What you need to do
Return the data. Every word must match.

(Source records)

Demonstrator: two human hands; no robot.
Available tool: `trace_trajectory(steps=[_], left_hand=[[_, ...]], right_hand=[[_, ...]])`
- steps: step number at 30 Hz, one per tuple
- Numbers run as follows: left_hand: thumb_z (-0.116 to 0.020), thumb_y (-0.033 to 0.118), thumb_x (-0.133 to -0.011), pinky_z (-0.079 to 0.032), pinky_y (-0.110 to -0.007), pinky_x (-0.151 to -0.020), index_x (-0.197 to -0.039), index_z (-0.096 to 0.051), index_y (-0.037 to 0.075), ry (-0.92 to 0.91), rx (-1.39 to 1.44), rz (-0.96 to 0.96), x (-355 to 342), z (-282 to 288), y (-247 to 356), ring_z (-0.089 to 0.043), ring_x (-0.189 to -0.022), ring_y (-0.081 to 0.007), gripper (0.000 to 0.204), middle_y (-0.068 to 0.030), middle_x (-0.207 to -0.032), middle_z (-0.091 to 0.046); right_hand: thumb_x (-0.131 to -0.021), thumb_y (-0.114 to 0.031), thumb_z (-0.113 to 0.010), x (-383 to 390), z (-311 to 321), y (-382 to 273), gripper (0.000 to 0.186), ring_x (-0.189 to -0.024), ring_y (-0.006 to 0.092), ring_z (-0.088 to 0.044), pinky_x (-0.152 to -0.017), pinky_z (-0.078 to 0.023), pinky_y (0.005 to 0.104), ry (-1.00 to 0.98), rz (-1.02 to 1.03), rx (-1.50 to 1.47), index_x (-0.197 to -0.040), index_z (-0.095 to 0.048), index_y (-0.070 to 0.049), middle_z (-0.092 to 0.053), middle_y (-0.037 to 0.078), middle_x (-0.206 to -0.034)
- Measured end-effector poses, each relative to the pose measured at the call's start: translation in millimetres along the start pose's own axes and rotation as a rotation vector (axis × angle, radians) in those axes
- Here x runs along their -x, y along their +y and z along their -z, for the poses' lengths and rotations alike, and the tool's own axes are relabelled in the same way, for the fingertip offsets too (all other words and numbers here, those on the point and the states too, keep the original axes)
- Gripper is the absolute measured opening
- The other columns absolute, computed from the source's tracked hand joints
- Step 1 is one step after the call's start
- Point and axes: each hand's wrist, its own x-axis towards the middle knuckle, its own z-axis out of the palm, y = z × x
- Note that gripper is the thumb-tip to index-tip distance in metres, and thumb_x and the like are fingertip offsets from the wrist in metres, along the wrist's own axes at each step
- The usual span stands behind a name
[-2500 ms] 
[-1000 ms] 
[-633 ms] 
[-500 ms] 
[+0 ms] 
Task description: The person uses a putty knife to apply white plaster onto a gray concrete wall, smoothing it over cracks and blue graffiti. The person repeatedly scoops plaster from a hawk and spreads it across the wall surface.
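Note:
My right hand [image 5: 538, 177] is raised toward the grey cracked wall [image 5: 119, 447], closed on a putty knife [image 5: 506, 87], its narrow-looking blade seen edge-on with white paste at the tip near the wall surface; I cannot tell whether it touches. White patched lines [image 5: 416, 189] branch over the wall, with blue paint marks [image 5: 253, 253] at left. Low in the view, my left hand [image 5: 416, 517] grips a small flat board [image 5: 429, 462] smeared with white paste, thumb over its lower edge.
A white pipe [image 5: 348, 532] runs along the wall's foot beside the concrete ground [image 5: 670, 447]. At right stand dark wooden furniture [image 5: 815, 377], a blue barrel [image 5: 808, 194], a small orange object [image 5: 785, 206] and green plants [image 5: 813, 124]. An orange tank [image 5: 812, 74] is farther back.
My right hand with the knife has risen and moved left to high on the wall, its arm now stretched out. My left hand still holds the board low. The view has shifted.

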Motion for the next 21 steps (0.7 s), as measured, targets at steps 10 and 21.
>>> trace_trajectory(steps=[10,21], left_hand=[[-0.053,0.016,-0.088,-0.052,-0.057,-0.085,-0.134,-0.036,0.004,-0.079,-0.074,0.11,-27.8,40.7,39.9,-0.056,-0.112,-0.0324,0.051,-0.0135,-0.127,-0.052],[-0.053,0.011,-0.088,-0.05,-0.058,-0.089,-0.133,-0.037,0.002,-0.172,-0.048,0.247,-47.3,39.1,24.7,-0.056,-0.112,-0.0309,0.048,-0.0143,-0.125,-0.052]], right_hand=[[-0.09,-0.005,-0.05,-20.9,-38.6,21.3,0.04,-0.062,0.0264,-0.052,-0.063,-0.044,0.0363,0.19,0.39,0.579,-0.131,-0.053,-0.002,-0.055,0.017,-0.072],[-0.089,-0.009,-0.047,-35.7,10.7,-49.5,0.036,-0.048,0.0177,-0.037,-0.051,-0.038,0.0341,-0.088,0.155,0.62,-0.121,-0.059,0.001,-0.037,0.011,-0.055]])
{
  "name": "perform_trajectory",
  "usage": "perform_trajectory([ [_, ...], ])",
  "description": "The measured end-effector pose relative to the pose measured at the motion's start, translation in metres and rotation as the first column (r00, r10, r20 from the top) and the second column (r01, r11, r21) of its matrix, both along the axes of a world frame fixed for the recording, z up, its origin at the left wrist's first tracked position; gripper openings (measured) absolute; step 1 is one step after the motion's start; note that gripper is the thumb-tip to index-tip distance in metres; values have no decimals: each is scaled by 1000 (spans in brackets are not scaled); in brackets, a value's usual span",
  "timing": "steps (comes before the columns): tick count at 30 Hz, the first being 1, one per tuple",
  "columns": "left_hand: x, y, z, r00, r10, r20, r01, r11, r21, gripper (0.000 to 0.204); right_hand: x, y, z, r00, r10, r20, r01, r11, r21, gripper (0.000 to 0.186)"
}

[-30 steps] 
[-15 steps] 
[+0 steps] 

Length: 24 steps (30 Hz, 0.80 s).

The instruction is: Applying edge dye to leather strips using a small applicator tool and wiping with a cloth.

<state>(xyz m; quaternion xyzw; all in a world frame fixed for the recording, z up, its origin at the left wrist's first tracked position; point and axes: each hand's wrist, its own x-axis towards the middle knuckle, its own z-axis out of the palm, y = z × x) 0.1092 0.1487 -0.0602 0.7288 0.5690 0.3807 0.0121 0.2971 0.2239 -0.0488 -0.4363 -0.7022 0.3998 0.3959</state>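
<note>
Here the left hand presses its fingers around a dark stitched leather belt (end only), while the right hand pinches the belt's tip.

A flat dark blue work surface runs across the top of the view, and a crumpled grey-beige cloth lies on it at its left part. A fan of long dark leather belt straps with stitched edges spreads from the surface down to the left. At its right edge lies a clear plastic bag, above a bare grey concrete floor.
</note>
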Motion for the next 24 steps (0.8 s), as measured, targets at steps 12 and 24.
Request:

Task result
Demonstrator: two human hands; no robot.
Available tool: `trace_trajectory(steps=[_], left_hand=[[_, ...]], right_hand=[[_, ...]])`
- steps: step number at 30 Hz, one per tuple
- Numbers run as follows: left_hand: thumb_z (-0.116 to 0.020), thumb_y (-0.033 to 0.118), thumb_x (-0.133 to -0.011), pinky_z (-0.079 to 0.032), pinky_y (-0.110 to -0.007), pinky_x (-0.151 to -0.020), index_x (-0.197 to -0.039), index_z (-0.096 to 0.051), index_y (-0.037 to 0.075), ry (-0.92 to 0.91), rx (-1.39 to 1.44), rz (-0.96 to 0.96), x (-355 to 342), z (-282 to 288), y (-247 to 356), ring_z (-0.089 to 0.043), ring_x (-0.189 to -0.022), ring_y (-0.081 to 0.007), gripper (0.000 to 0.204), middle_y (-0.068 to 0.030), middle_x (-0.207 to -0.032), middle_z (-0.091 to 0.046); right_hand: thumb_x (-0.131 to -0.021), thumb_y (-0.114 to 0.031), thumb_z (-0.113 to 0.010), x (-383 to 390), z (-311 to 321), y (-382 to 273), gripper (0.000 to 0.186), ring_x (-0.189 to -0.024), ring_y (-0.006 to 0.092), ring_z (-0.088 to 0.044), pinky_x (-0.152 to -0.017), pinky_z (-0.078 to 0.023), pinky_y (0.005 to 0.104), ry (-1.00 to 0.98), rz (-1.02 to 1.03), rx (-1.50 to 1.47), index_x (-0.197 to -0.040), index_z (-0.095 to 0.048), index_y (-0.070 to 0.049), middle_z (-0.092 to 0.053), middle_y (-0.037 to 0.078), middle_x (-0.206 to -0.034)
- Measured end-effector poses, each relative to the pose measured at the call's start: translation in millimetres along the start pose's own axes and rotation as a rotation vector (axis × angle, radians) in those axes
- Here x runs along their -x, y along their +y and z along their -z, for the poses' lengths and rotations alike, and the tool's own axes are relabelled in the same way, for the fingertip offsets too (all other words and numbers here, those on the point and the states too, keep the original axes)
- Gripper is the absolute measured opening
- The other columns absolute, computed from the source's tracked hand joints
- Step 1 is one step after the call's start
- Point and axes: each hand's wrist, its own x-axis towards the middle knuckle, its own z-axis out of the palm, y = z × x
- Note that gripper is the thumb-tip to index-tip distance in metres, and thumb_x and the like are fingertip offsets from the wrist in metres, along the wrist's own axes at each step
- The usual span stands behind a name
[-2500 ms] 
[-1000 ms] 
[-633 ms] 
[-500 ms] 
[+0 ms] 
Task description: The person uses a putty knife to apply white plaster onto a gray concrete wall, smoothing it over cracks and blue graffiti. The person repeatedly scoops plaster from a hawk and spreads it across the wall surface.
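Note:
My right hand [image 5: 538, 177] is raised toward the grey cracked wall [image 5: 119, 447], closed on a putty knife [image 5: 506, 87], its narrow-looking blade seen edge-on with white paste at the tip near the wall surface; I cannot tell whether it touches. White patched lines [image 5: 416, 189] branch over the wall, with blue paint marks [image 5: 253, 253] at left. Low in the view, my left hand [image 5: 416, 517] grips a small flat board [image 5: 429, 462] smeared with white paste, thumb over its lower edge.
A white pipe [image 5: 348, 532] runs along the wall's foot beside the concrete ground [image 5: 670, 447]. At right stand dark wooden furniture [image 5: 815, 377], a blue barrel [image 5: 808, 194], a small orange object [image 5: 785, 206] and green plants [image 5: 813, 124]. An orange tank [image 5: 812, 74] is farther back.
My right hand with the knife has risen and moved left to high on the wall, its arm now stretched out. My left hand still holds the board low. The view has shifted.
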
Motion for the next 21 steps (0.7 s), as measured, targets at steps 10 and 21.
>>> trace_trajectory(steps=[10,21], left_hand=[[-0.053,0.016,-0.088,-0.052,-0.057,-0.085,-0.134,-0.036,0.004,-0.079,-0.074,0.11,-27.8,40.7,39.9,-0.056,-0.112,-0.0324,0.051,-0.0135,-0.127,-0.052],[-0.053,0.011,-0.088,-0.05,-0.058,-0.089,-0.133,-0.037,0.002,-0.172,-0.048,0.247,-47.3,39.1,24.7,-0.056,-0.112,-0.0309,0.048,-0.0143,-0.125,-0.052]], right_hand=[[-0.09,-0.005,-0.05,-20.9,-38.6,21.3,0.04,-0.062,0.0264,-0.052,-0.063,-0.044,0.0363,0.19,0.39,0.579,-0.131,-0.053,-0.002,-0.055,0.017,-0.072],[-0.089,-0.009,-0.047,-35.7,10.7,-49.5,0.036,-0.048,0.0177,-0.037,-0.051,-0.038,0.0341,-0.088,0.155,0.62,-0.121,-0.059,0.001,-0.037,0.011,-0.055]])
{
  "name": "perform_trajectory",
  "usage": "perform_trajectory([ [_, ...], ])",
  "description": "The measured end-effector pose relative to the pose measured at the motion's start, translation in metres and rotation as the first column (r00, r10, r20 from the top) and the second column (r01, r11, r21) of its matrix, both along the axes of a world frame fixed for the recording, z up, its origin at the left wrist's first tracked position; gripper openings (measured) absolute; step 1 is one step after the motion's start; note that gripper is the thumb-tip to index-tip distance in metres; values have no decimals: each is scaled by 1000 (spans in brackets are not scaled); in brackets, a value's usual span",
  "timing": "steps (comes before the columns): tick count at 30 Hz, the first being 1, one per tuple",
  "columns": "left_hand: x, y, z, r00, r10, r20, r01, r11, r21, gripper (0.000 to 0.204); right_hand: x, y, z, r00, r10, r20, r01, r11, r21, gripper (0.000 to 0.186)"
}

[-30 steps] 
[-15 steps] 
[+0 steps] 

Length: 24 steps (30 Hz, 0.80 s).

The instruction is: Applying edge dye to leather strips using a small applicator tool and wiping with a cloth.

<state>(xyz m; quaternion xyzw; all in a world frame fixed for the recording, z up, its origin at the left wrist's first tracked position; point and axes: each hand's wrist, its own x-axis towards the middle knuckle, its own z-axis out of the palm, y = z × x) 0.1092 0.1487 -0.0602 0.7288 0.5690 0.3807 0.0121 0.2971 0.2239 -0.0488 -0.4363 -0.7022 0.3998 0.3959</state>
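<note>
Here the left hand presses its fingers around a dark stitched leather belt (end only), while the right hand pinches the belt's tip.

A flat dark blue work surface runs across the top of the view, and a crumpled grey-beige cloth lies on it at its left part. A fan of long dark leather belt straps with stitched edges spreads from the surface down to the left. At its right edge lies a clear plastic bag, above a bare grey concrete floor.
</note>
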Motion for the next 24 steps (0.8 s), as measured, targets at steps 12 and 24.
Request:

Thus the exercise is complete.